Lorsque j'effectue un pentest pour un client, ce fichier, bien qu'il ne contienne normalement pas de mots de passe, me donne beaucoup d'informations. À partir de là, j'ai des noms de connexion pour commencer à deviner les mots de passe et je peux utiliser le LFI existant pour ensuite essayer de lire les fichiers des homedirs de l'utilisateur.
Ce même raisonnement s'applique à la preuve de concepts XSS et à <script>alert(1)</script>
. Ce n'est pas la pire chose que vous puissiez faire avec XSS, mais c'est la preuve qu'en tant qu'attaquant, j'ai la possibilité d'exécuter JavaScript sous mon contrôle.
Un attaquant peut regarder les utilisateurs créés manuellement (UID> 500 ou> 1000 sur la plupart des linux que j'ai touchés jusqu'à présent) et également regarder les shells attribués (/ bin/ba (sh)) pour savoir quels utilisateurs pourraient travailler sur les services et/ou les webapps disponible sur la machine. SSH n'est pas la seule cible!
Ces informations sont utiles non seulement pour la force brute générique, mais également pour chaque attaque pouvant impliquer la connaissance d'un nom d'utilisateur valide (soyez créatif).

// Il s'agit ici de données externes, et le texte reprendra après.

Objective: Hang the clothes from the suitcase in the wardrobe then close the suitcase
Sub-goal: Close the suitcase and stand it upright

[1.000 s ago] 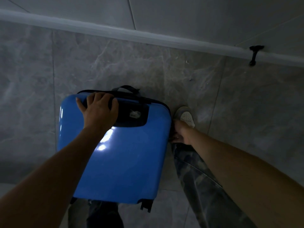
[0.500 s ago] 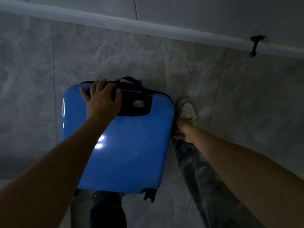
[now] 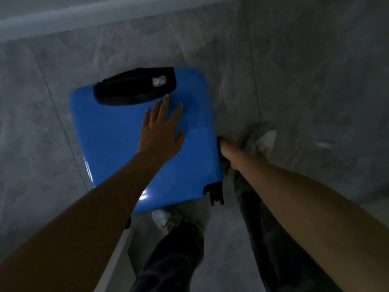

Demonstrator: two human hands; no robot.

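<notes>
A closed blue hard-shell suitcase (image 3: 117,131) lies flat on the grey tiled floor, its black handle plate (image 3: 134,87) at the far end. My left hand (image 3: 162,127) rests flat on the lid with fingers spread and straight, just below the black plate. My right hand (image 3: 226,147) is at the suitcase's right edge, about halfway along; its fingers are hidden behind the edge and the wrist. No clothes and no wardrobe are in view.
A pale skirting board (image 3: 63,20) runs along the wall at the top. My two feet in light shoes (image 3: 263,140) (image 3: 162,218) stand close to the suitcase's right side and near corner. A black wheel (image 3: 214,192) sticks out at the near right corner.
My left hand has let go of the top handle area and now lies flat on the lid. The view has swung, and the suitcase appears rotated. My right hand stays at the right edge.
</notes>
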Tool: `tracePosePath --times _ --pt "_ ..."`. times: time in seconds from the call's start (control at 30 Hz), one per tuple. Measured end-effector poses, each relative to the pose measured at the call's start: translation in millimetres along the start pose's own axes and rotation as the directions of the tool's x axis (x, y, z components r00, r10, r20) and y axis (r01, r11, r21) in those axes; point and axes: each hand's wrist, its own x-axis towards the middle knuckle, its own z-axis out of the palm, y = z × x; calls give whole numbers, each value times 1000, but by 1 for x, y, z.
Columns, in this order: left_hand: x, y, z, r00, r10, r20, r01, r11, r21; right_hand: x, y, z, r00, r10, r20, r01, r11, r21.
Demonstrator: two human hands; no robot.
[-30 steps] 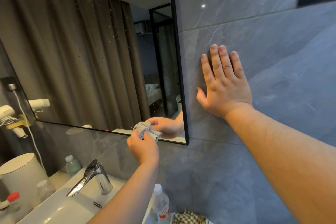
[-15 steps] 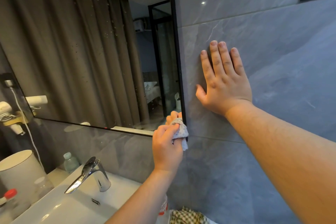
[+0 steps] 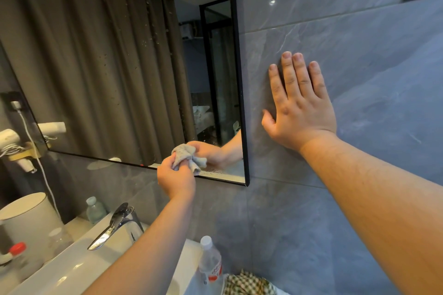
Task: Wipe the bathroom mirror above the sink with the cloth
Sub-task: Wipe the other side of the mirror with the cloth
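A black-framed mirror (image 3: 115,60) hangs on the grey tiled wall above a white sink (image 3: 72,268). Water spots dot its glass. My left hand (image 3: 175,178) grips a crumpled grey cloth (image 3: 188,155) and presses it against the mirror's lower edge, a little left of the bottom right corner. The hand's reflection meets it in the glass. My right hand (image 3: 299,108) lies flat on the wall tile just right of the mirror frame, fingers spread and pointing up, holding nothing.
A chrome faucet (image 3: 115,225) stands over the sink. A clear plastic bottle (image 3: 211,263) and a checked cloth (image 3: 247,282) sit at the sink's right. At the left are a white canister (image 3: 28,220), a small bottle (image 3: 94,209) and a wall-mounted hair dryer (image 3: 9,139).
My left hand with the cloth swept right to the mirror's bottom right corner, then came back left along the lower edge. My right hand stays flat on the wall.
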Motion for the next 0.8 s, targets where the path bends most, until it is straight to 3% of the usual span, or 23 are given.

Comme mentionné ci-dessus: lorsqu'un attaquant peut lire/etc/passwd, il peut également en savoir beaucoup plus sur le système et déterminer systématiquement s'il existe des moyens d'obtenir des shells inversés et une escalade de privilèges locale.
Je vous recommande de lire certains guides linux privesc (mubix & g0tmilk pour les démarreurs) et de mettre la main sur des vidéos vulnérables pour une formation pratique privesc (vulnhub.com/kioptrix est un bon point de départ).